Exercise goal: Output only the lines of the entries that follow, starting at the one with "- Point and" and running down to the one with "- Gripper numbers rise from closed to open", both included and unchanged.

Entries provided:
▬▬▬
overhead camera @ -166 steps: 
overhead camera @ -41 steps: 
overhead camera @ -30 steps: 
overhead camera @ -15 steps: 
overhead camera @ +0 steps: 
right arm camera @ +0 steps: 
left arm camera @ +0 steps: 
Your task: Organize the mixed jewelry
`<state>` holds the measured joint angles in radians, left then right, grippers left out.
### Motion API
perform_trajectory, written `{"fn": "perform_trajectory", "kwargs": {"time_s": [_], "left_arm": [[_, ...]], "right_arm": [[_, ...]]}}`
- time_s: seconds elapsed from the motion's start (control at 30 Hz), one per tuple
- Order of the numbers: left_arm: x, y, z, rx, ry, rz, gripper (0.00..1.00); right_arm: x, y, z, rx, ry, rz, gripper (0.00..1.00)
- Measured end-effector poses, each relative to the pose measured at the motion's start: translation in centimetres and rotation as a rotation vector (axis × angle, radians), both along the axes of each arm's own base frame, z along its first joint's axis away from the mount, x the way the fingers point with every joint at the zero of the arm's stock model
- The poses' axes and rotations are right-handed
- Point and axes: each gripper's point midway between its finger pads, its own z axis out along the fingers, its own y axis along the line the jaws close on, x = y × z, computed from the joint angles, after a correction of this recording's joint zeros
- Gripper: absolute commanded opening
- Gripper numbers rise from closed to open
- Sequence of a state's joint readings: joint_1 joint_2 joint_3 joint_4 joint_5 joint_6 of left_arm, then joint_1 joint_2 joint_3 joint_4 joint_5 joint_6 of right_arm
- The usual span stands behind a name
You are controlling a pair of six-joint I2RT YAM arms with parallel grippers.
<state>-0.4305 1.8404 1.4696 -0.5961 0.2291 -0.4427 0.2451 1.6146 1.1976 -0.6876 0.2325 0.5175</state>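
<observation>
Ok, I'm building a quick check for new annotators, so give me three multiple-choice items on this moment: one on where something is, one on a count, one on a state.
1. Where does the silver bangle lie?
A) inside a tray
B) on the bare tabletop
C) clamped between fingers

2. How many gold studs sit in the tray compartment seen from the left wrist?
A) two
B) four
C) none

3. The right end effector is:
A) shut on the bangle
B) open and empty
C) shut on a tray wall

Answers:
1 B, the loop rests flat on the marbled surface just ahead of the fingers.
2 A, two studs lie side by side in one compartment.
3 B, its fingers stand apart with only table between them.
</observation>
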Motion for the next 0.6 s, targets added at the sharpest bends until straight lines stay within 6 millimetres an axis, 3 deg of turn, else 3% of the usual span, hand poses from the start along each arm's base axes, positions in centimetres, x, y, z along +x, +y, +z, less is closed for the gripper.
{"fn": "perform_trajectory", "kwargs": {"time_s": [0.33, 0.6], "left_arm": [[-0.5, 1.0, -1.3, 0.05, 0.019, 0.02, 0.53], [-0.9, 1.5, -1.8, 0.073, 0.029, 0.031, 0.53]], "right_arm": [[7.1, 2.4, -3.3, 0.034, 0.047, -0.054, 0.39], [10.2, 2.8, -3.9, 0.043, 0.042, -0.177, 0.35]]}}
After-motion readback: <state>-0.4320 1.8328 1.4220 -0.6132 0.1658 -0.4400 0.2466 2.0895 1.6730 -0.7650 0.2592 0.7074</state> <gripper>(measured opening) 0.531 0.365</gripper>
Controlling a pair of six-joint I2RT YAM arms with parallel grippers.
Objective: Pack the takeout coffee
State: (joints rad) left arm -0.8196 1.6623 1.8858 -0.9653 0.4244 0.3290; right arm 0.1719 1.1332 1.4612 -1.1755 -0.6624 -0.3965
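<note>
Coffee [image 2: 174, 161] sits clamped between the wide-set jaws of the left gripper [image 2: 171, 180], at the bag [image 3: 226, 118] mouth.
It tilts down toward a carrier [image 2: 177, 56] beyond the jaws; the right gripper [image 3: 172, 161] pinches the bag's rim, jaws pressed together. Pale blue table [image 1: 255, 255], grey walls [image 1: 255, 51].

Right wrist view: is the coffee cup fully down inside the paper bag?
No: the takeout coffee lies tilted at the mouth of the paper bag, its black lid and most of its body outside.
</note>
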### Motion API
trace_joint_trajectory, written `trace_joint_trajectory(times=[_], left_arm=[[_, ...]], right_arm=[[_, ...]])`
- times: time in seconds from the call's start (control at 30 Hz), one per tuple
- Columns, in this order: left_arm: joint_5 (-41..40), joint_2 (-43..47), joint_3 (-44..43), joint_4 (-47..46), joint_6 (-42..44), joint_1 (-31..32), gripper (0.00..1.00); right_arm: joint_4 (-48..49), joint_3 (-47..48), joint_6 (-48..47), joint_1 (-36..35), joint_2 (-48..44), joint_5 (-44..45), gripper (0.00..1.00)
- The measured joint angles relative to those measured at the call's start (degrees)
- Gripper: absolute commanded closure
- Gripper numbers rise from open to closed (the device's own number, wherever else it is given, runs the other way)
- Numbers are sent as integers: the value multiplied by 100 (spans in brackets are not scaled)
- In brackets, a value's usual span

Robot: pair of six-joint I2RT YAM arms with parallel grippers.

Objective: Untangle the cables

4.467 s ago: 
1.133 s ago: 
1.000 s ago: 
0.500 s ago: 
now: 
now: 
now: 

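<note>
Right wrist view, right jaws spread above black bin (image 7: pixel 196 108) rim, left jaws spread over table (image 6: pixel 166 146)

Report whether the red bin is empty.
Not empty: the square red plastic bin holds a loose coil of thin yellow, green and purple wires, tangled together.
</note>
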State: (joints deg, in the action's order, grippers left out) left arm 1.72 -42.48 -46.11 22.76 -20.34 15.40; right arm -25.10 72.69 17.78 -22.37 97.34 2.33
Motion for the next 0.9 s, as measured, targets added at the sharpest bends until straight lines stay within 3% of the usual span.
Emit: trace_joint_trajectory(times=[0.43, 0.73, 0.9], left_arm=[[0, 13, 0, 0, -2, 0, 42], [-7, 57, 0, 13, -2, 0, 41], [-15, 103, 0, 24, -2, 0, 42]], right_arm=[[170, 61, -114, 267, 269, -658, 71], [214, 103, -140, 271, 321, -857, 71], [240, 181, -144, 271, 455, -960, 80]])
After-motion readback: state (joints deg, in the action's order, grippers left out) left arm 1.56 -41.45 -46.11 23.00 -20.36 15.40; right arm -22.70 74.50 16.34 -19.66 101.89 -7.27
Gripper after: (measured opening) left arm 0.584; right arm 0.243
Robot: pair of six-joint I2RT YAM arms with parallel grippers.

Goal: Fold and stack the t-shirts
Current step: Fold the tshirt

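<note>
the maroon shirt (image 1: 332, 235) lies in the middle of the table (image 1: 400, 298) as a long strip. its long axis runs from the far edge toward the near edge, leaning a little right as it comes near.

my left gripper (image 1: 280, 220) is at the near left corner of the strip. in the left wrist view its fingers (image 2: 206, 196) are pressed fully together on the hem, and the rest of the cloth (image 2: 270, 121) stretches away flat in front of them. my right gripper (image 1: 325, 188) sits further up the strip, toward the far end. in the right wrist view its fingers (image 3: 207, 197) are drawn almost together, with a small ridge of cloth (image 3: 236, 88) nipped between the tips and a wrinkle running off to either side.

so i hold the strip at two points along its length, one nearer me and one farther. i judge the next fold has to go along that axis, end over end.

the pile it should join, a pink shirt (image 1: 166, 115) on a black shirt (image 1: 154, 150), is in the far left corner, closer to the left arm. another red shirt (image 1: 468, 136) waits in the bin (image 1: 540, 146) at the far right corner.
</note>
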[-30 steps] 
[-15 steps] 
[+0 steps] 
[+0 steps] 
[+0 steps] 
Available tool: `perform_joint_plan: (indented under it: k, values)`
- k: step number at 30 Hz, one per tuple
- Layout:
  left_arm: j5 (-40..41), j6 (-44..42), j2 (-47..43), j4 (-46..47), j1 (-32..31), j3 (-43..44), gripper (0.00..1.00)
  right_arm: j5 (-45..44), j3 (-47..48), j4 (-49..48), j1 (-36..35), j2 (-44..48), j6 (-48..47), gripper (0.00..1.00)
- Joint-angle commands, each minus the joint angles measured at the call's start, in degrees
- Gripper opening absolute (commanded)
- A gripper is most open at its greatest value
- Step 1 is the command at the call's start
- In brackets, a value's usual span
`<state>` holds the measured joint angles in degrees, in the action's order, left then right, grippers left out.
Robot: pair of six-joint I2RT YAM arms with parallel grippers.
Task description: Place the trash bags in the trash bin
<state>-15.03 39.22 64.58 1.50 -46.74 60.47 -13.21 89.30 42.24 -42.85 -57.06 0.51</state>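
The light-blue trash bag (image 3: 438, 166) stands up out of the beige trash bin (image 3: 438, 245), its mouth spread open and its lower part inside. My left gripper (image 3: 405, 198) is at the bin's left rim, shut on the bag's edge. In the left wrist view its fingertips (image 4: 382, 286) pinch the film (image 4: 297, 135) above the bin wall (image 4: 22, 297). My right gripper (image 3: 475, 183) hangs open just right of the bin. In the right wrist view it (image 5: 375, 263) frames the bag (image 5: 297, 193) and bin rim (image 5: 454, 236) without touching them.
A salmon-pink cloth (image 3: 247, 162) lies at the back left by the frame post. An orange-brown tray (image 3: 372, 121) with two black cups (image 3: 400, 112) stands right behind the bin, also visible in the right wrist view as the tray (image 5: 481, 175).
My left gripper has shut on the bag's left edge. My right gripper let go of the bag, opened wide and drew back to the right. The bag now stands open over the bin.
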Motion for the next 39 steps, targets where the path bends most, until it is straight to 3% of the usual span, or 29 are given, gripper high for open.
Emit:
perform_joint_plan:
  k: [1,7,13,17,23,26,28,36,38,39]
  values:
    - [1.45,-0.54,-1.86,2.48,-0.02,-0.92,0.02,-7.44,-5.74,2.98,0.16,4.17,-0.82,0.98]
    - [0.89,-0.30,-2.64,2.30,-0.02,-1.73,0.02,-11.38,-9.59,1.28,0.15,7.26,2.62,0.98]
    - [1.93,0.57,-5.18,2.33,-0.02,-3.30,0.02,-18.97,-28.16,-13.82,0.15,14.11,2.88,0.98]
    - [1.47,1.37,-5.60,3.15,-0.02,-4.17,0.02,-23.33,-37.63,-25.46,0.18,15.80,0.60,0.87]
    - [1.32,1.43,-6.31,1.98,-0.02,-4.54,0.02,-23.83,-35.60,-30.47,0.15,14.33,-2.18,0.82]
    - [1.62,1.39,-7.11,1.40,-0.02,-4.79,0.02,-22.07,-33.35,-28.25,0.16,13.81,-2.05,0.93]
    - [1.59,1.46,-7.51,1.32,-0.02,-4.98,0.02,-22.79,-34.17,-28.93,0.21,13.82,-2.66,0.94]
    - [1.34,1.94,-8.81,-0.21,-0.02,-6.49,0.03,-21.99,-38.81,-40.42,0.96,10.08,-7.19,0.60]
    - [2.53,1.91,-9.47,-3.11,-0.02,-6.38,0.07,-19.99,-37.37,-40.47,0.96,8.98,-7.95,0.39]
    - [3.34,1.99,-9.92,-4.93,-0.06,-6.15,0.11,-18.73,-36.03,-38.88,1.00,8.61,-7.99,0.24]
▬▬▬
Expected answer:
- Point and axes: each gripper's point midway between its finger pads, its own z axis out along the fingers, its own y axis along the line the jaws close on, x = y × z, computed from the joint angles, after a correction of this recording's joint zeros
- Gripper: absolute commanded opening
- Gripper numbers rise from closed to open

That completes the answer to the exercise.